The physiological ligand of REV-ERBα and REV-ERBβ is heme. Raghuram and colleagues (2007) and Yin and colleagues (2007) independently showed that heme binds the REV-ERB ligand-binding domain with 1 to 1 stoichiometry and stabilizes the receptor [16]. Heme binding modulates corepressor recruitment, providing a link between cellular heme status (which varies with oxidative metabolism) and transcriptional output.
In the core circadian transcription-translation feedback loop, REV-ERBα represses the transcription of BMAL1 (ARNTL), the master positive-arm clock gene. Because BMAL1 drives expression of CLOCK-BMAL1 heterodimer targets, REV-ERBα functions as a critical rhythmic brake on the clock. Loss of REV-ERBα produces a shortened circadian period; gain of function (via agonists) dampens BMAL1 and perturbs downstream clock-controlled gene networks [1].
Metabolic outputs of REV-ERB activity
Beyond BMAL1 repression, REV-ERBα and REV-ERBβ directly repress hundreds of metabolic genes in liver, skeletal muscle, adipose tissue, and macrophages. Reported REV-ERB target gene categories include:
- Lipogenesis and cholesterol synthesis (SREBP target genes, HMGCR pathway)
- Bile-acid metabolism
- Glucose handling
- Mitochondrial biogenesis (paradoxically, REV-ERBα loss reduces mitochondrial oxidative capacity in muscle despite being a repressor — the net effect depends on which genes it represses)

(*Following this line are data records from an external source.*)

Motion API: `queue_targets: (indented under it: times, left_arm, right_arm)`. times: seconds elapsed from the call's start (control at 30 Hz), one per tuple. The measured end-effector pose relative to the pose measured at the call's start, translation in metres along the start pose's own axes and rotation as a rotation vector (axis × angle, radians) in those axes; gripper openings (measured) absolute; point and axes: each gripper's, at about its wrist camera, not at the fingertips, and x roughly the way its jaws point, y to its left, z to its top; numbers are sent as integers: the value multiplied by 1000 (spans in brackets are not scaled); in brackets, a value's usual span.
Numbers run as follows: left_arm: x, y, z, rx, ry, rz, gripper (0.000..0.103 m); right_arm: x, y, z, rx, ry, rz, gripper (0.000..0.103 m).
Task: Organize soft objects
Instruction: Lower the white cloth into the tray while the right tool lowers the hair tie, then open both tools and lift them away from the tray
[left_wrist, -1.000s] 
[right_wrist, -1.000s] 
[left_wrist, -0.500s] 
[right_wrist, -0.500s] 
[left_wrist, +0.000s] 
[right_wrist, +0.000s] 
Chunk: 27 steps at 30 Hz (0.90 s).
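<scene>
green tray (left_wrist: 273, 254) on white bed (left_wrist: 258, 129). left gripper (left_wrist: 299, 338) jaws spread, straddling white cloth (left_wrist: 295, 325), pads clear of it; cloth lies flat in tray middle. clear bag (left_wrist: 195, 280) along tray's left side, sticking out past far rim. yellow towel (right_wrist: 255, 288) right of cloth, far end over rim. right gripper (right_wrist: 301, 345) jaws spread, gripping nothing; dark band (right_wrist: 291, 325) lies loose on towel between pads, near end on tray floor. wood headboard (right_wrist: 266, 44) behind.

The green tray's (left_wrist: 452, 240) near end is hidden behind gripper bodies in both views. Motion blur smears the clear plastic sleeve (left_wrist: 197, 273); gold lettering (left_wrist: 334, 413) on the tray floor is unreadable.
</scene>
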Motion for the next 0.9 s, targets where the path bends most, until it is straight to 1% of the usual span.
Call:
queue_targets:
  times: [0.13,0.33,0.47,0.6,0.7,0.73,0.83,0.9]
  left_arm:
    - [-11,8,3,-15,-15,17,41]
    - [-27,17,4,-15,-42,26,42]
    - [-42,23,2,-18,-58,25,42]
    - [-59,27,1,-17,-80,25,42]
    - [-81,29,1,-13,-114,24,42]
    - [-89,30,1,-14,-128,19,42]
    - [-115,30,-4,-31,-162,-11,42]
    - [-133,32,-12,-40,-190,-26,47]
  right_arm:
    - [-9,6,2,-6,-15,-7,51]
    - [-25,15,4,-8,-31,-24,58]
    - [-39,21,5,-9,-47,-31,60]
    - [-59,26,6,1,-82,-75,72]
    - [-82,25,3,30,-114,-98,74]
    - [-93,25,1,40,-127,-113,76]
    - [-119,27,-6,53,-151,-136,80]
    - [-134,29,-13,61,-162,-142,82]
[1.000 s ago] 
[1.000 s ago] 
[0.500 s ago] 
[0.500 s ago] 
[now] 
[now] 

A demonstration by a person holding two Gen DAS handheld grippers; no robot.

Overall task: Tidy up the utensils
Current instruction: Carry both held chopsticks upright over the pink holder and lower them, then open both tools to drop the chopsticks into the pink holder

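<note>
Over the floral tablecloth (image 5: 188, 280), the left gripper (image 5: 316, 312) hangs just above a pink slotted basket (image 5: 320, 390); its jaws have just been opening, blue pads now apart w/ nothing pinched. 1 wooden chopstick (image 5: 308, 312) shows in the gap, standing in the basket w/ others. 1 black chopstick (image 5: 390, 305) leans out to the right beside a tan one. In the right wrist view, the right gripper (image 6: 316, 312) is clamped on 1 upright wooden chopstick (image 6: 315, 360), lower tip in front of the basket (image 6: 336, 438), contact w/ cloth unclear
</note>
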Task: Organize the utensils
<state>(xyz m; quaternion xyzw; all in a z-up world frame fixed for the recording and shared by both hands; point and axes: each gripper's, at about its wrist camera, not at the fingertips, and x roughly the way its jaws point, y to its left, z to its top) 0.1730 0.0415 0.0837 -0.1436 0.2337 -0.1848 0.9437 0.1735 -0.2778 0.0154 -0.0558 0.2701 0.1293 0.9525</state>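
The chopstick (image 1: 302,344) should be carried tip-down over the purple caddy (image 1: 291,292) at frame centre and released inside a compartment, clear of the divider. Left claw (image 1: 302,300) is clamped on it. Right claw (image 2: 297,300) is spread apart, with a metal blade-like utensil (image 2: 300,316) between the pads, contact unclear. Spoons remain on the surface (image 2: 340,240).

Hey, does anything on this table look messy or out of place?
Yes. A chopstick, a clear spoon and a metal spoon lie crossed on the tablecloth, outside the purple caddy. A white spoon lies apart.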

- Autophagy (regulated indirectly through BMAL1 and other intermediates)
- Inflammation (macrophage NF-kB pathway; NLRP3 inflammasome) [2][6][9]
The net effect of pharmacological REV-ERB agonism in rodent studies has typically been to increase energy expenditure, reduce plasma lipids and glucose, reduce fat mass in diet-induced obesity, and dampen inflammatory responses [1][4][6][9]. Because these effects resemble some of the consequences of endurance training, the REV-ERB pharmacology program was quickly labelled by science media as exercise in a pill or cardio in a pill — a framing that became the consumer marketing pitch when SR9009 leaked into the research-chemical market.
Why REV-ERB is a genuinely attractive drug target
Setting SR9009 itself aside, REV-ERB is a plausible drug target. The overlap of circadian dysfunction with metabolic disease, cardiovascular disease, and inflammation is well established. REV-ERB agonists could, in principle, rebalance tissue rhythms in shift-work-like conditions, suppress pathologic inflammasome activation, and modulate cancer metabolism. Several academic and industrial programs have since pursued improved REV-ERB agonists with superior oral bioavailability and specificity [3][15]. SR9009 is best understood as an early tool compound from the Burris lab that opened up this field without being drug-like itself.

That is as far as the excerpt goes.